Les géants de la tech (Alphabet, Amazon, Meta, Microsoft) devraient investir plus de 600 milliards de dollars dans l’IA rien qu’en 2026. À lui seul, ce chiffre justifie les craintes d’une très forte demande sur la consommation d’électricité dans certaines régions du monde, et notamment, pour l’instant, aux États-Unis. Cette demande devrait représenter entre 6,7 et 12 % de la consommation totale d’électricité du pays en 2030. Les tensions entre les promoteurs de centres de données et les populations locales sont désormais bien réelles.
D’après le Pennsylvania Data Center Proposal Tracker, la Pennsylvanie, par exemple, compterait actuellement 52 projets de centres de données, dont 24 devraient être équipés de leur propre sous-station électrique, ce qui laisse supposer qu’ils prévoient de s’alimenter sur le réseau électrique, et non pas de produire leur propre énergie. Cela présage un nouvel essor de la production de gaz naturel pour alimenter ces sites dans une région fortement exposée à la fracturation hydraulique depuis deux décennies. De son côté, le Bureau indépendant des finances de l’État estime que le prix moyen de l’électricité pour les résidents de Pennsylvanie a bondi de près de 50 % entre 2018 et 2025.
Le 3 février 2026, à l’occasion de la présentation du budget de l’État pour la période 2026-2027, le gouverneur démocrate de Pennsylvanie, Josh Shapiro, a déclaré que les nouveaux centres de données devront soit être autonomes en énergie, soit financer intégralement la construction de nouveaux réseaux électriques afin de répondre à leurs besoins.

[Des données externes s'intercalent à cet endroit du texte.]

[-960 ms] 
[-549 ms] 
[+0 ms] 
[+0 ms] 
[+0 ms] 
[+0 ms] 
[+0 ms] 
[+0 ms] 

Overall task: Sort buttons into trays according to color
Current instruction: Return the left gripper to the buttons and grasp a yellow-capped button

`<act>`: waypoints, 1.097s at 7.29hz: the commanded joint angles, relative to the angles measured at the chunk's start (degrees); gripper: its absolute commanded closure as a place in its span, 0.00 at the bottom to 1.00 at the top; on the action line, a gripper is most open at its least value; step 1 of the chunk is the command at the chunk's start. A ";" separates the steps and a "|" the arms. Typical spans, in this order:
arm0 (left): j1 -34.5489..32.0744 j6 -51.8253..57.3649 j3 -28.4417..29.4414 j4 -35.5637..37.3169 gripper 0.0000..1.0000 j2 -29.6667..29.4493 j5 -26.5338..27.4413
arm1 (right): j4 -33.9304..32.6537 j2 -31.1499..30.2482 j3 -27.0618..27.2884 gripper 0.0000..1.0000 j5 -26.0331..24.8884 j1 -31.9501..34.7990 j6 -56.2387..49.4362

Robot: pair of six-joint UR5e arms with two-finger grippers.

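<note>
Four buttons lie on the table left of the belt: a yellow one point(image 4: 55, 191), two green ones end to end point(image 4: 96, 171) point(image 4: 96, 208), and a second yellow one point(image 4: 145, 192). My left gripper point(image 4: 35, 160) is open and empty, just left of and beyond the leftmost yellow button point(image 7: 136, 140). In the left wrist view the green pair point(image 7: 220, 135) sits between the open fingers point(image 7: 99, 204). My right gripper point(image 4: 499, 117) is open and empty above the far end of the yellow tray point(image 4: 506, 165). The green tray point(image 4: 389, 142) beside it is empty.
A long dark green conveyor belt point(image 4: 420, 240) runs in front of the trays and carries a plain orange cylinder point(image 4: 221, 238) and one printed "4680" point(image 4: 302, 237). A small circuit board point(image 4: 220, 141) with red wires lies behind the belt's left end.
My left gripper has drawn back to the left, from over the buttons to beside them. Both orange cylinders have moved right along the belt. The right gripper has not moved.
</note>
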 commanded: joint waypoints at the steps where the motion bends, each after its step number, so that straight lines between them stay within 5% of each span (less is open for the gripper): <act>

Il a également affirmé que les promoteurs de centres de données devront consulter les collectivités locales à propos de leurs projets, ainsi qu’embaucher et former la main-d’œuvre locale. Ceux qui respecteront les nouvelles normes de développement responsable des infrastructures pourront entre autres bénéficier d’une procédure d’autorisation rapide et sécurisée de la part des autorités. La mise en œuvre de cette promesse doit néanmoins faire face à des contraintes politiques et légales.
D’autres États ont proposé un moratoire concernant la construction de ce type d’infrastructures. C’est le cas de la Géorgie, du Maryland, de l’Oklahoma, du Vermont, de la Virginie et, tout récemment de l’État de New York. Le projet de loi S9144 déposé par la sénatrice démocrate de cet État, Liz Krueger, prévoit ainsi d’instaurer un moratoire d’au moins trois ans sur les permis de construction et d’exploitation de nouveaux data centers. Plusieurs ONG et le charismatique sénateur indépendant du Vermont, Bernie Sanders, appellent aussi à un moratoire, mais à l’échelle nationale.